Se pensarmos os dias atuais percebemos que a realidade contradiz os dizeres do velho filosofo. Em nosso sistema capitalista a moral se tornou materialista, e seu fundamento esta na busca de lucro e no acumulo de capital. Nossos principais valores como a competição, o individualismo e o consumismo geram um sentimento de total egoísmo, o que obviamente só agrava mais ainda a desigualdade entre os seres humanos. A ética schopenhauriana nos serve principalmente para pensarmos a relação com o outro. Se grande parte de nossos problemas vem do fato de termos nos tornado tão diferentes a compaixão surge como alternativa para tentarmos perceber o que nos faz iguais e nos uni. As teses de Schopenhauer são compostas por conceitos e idéias de filosofias antiguíssimas dos primórdios da humanidade como o cristianismo primitivo, o hinduismo e o budismo. Todas elas repletas de sabedoria milenar que de uma forma ou de outra sempre valem para as reflexões.
“...A multiplicidade e a separabilidade pertencem somente ao mero fenômeno, e é uma e mesma essência que se apresenta em todos os viventes.

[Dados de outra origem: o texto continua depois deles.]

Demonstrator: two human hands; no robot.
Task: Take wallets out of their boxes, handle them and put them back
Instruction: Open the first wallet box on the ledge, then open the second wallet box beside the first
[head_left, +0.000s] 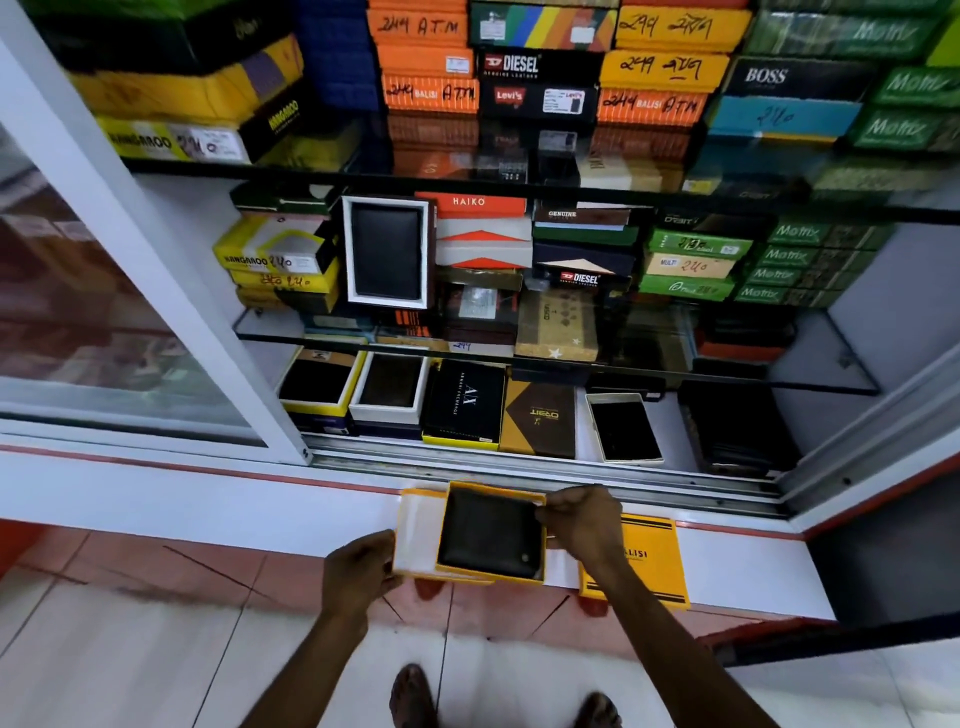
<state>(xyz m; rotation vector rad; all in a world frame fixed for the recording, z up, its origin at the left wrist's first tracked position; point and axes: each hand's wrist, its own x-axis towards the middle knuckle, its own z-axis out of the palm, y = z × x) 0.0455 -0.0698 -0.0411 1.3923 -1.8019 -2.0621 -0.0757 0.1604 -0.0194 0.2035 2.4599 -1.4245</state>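
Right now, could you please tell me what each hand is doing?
Left hand: closed on the edge of the yellow box.
Right hand: pinching the right edge of the black wallet in that box.

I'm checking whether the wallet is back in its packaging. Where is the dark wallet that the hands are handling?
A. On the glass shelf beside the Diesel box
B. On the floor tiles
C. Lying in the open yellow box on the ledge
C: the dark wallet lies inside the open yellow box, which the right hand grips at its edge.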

Assim, a apreensão que suprime a diferença entre o eu e o não-eu não é a errônea, mas sim a que lhe é oposta. Encontramos esta última indicada pelos hindus pelo nome de ‘Maja’, quer dizer, ilusão, engano, fantasma. Aquele primeiro aspecto é o que encontramos como sendo aquilo que está no fundamento do fenômeno da compaixão e mesmo como a expressão real dele. Seria portanto a base metafísica da ética e consistiria no fato de que um indivíduo se reconhece a si próprio, a sua essência verdadeira, imediatamente no outro”. (Schopenhauer, Sobre o fundamento da moral).